Para compreender o que essa medida significa é preciso entender
- Quão melhor é a concordância entre dois examinadores além da chance? Isso pode ser medido por: (Percentual de concordância observado - Percentual de concordância esperado APENAS pela CHANCE)
- Qual seria a máxima concordância possível entre quais dois examinadores? A resposta é: 100%. Qual seria a concordância máxima ALÉM da chance? (100% - Percentual de concordância esperado APENAS pela CHANCE)
Kappa expressa a extensão da concordância observada além da chance em relação à máxima concordância que poderia ser esperada além da chance
Kappa =
(% concordância observada - % concordância esperada APENAS pela CHANCE) / (100% - % concordância esperado APENAS pela CHANCE)
Para calcular o Kappa falta uma etapa: calcular a concordância decorrente UNICAMENTE do acaso.
Imagine uma situação na qual há 200 exames radiológicos para serem analisados. Destas 200 radiografias, os radiologistas A e B:
- concordam em 170 exames, da seguinte forma: em 130 concordam que o resultado é negativo; em 40 concordam que o resultado é positivo.
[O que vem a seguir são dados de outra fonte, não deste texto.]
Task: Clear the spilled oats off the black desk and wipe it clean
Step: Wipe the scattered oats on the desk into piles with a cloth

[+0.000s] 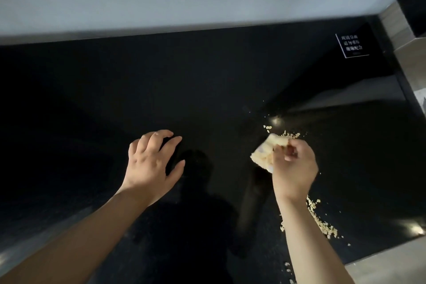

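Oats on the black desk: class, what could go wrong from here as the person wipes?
1. The nearest oats lie close to the front edge of the desk; a sweep might push them off.
2. The right hand grips a small crumpled wad, so flakes beyond it could scatter sideways.

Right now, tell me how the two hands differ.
The left hand is open with fingers spread and holds nothing; the right hand grips a pale cloth. Oats lie around the right hand, none by the left hand. Both are over the black desk.
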Demonstrator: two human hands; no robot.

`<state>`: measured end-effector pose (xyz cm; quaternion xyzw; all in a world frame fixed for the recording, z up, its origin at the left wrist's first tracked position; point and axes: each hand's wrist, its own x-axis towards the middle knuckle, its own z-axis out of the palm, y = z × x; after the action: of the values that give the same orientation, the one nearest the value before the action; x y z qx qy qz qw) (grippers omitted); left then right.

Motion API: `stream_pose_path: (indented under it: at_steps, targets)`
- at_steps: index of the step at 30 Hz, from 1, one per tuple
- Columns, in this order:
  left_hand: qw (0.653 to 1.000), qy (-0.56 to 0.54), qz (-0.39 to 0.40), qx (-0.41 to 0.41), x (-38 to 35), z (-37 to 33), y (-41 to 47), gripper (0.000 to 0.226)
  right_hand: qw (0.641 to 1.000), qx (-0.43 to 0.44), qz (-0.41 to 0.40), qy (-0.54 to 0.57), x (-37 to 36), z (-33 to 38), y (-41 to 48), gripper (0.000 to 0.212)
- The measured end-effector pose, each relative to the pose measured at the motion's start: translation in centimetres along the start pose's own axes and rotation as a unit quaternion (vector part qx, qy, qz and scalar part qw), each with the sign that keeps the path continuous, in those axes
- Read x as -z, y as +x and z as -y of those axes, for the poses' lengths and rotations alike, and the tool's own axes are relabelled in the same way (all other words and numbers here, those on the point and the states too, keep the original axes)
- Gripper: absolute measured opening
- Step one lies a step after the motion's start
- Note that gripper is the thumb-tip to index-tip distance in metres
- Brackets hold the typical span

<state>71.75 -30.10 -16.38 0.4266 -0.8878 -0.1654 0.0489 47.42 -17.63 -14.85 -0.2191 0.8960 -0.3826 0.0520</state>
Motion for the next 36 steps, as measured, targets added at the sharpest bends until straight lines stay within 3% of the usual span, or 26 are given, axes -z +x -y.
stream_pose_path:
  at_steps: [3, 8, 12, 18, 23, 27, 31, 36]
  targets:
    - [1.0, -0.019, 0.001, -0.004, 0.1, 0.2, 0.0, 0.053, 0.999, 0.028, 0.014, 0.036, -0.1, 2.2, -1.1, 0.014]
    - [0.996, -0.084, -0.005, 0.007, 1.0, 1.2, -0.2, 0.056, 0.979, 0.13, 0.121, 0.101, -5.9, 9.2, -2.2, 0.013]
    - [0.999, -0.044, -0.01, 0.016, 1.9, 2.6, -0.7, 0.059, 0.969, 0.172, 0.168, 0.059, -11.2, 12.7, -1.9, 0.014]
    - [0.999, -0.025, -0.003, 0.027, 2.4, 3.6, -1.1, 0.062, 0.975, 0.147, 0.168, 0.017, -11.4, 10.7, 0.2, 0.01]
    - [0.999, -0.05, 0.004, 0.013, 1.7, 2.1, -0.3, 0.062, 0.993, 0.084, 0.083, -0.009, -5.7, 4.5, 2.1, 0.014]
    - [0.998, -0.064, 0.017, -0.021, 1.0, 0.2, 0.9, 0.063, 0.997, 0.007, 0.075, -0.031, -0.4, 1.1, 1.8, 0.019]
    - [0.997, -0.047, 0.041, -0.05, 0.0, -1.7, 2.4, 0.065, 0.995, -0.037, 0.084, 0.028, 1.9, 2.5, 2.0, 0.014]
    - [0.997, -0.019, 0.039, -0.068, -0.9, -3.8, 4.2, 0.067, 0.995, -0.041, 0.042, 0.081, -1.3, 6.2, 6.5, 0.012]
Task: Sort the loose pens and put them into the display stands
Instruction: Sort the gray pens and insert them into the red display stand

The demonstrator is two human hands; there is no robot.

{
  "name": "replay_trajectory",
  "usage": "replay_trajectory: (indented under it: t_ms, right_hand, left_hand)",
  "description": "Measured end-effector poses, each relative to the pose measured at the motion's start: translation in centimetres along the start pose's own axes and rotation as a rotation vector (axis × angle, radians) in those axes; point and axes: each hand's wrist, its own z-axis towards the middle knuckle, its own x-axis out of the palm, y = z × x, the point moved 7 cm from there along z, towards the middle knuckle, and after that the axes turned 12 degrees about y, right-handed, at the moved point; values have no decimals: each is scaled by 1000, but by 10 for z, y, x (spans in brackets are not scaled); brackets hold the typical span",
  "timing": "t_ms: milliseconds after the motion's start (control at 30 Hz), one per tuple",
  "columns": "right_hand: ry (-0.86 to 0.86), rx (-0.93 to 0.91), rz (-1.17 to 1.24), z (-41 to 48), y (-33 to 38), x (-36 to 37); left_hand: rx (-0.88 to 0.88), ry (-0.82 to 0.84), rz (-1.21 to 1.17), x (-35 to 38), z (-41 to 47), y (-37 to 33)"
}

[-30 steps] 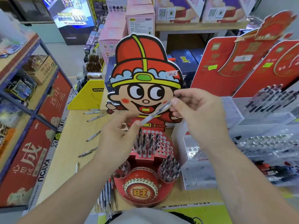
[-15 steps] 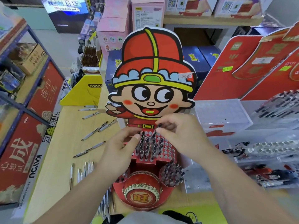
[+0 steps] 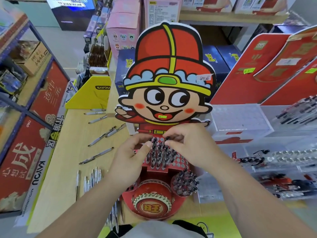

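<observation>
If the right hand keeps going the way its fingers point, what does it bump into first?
The right hand has its fingers curled left and down over the red stand's hole grid. Going straight on, it would probably meet the caps of the standing pens first, then the left hand. Depth is hard to judge.

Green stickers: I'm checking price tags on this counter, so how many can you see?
3: one on the cartoon figure's mouth, one on the nearer red board at right, one by the picture's right edge. Others may be hidden behind the stands.

Red display stand (image 3: 159,170) with a red-and-yellow-hatted cartoon cutout (image 3: 169,74), silver loose pens (image 3: 96,155), pale wood table (image 3: 68,152)
</observation>
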Motion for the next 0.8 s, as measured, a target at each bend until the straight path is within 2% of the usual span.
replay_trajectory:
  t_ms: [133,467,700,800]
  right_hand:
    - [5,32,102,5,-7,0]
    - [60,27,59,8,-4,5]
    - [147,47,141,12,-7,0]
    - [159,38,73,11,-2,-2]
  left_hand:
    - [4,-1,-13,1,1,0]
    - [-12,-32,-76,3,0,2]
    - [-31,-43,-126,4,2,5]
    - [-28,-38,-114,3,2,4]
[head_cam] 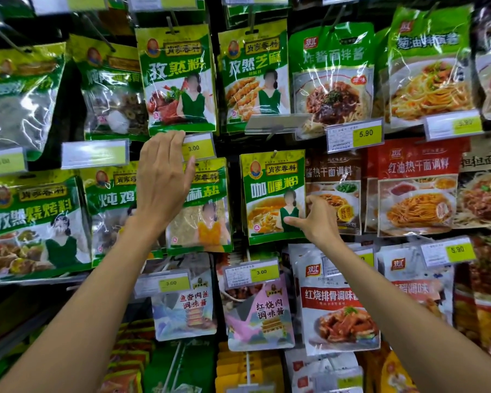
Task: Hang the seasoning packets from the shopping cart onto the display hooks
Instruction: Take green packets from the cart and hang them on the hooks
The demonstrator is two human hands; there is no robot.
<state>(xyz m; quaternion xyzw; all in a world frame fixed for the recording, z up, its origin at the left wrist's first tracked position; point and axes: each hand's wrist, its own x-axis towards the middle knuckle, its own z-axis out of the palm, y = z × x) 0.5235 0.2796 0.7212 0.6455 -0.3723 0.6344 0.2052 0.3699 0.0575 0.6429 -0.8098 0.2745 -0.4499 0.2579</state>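
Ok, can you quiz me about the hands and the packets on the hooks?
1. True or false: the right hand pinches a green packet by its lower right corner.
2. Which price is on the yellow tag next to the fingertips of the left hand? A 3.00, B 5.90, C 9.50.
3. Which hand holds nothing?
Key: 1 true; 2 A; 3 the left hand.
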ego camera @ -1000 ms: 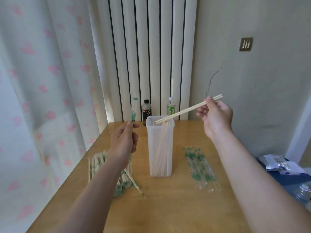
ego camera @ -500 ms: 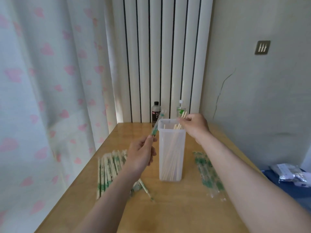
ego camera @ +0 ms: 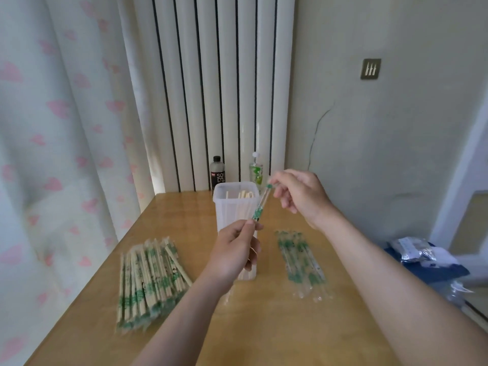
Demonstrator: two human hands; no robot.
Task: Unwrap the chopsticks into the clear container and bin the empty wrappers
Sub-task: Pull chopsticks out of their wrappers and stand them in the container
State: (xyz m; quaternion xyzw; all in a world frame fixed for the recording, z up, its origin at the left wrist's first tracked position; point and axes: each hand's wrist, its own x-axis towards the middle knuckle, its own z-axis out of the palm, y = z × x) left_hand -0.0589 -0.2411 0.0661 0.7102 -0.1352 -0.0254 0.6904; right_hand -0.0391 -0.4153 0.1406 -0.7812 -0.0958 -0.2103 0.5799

A concordância observada é 170 x 100 / 200 = 85%
- discordam em 30 exames, da seguinte forma: em 20, o radiologista A avalia como negativo o resultado enquanto o B diz ser positivo; ocorre o inverso (A diz que é positivo e B diz que é negativo) em 10 exames.
A partir daqui segue toda a lógica do cálculo da concordância esperada unicamente pela chance:
- O radiologista A avalia um grupo de 200 exames da forma: 150 negativos; 50 positivos.
- O radiologista B avalia um grupo de 200 exames da forma: 140 negativos e 60 positivos.
Extrapolamos essa ideia e inferimos que:
- Se o radiologista A classificasse os 140 exames negativos de B sem qualquer critério, simplesmente de forma aleatória (estamos supondo que ele fez isso para esse cálculo), ele obteria 75% dos exames negativos, ou seja, 105 exames classificados como negativos (e, então, 35 positivos); do mesmo modo, se classificasse os exames positivos de B sem qualquer critério (60 exames), diria que 45 são negativos e 15, positivos.
- Ao acaso, então, haveria a seguinte concordância: 105 exames negativos + 15 exames positivos = 120 exames positivos. 120 x 100 / 200 = 60%
Kappa = (85 - 60) / (100 - 60) = 15 / 40 = 0,375
Esta medida de concordância tem como valor máximo o 1, que representa total concordância e os valores próximos e até abaixo de zero (é possível haver valores abaixo de zero), indicam nenhuma concordância, ou a concordância foi exatamente a esperada pelo acaso. Um valor de Kappa menor que zero, negativo, sugere que a concordância encontrada foi menor do aquela esperada por acaso. Sugere, portanto, discordância, mas seu valor não tem interpretação como intensidade de discordância. Obtivemos 0,375, ou 37,5% da máxima concordância além do acaso.
Segundo Landis e Koch, que posteriomente classificaram os valores de Kappa, 0,75 representa concordância excelente; entre 0,40 e 0,75 intermediária ou moderada. abaixo de 0,40 representa concordância pobre. Há outras classificações, de outros autores.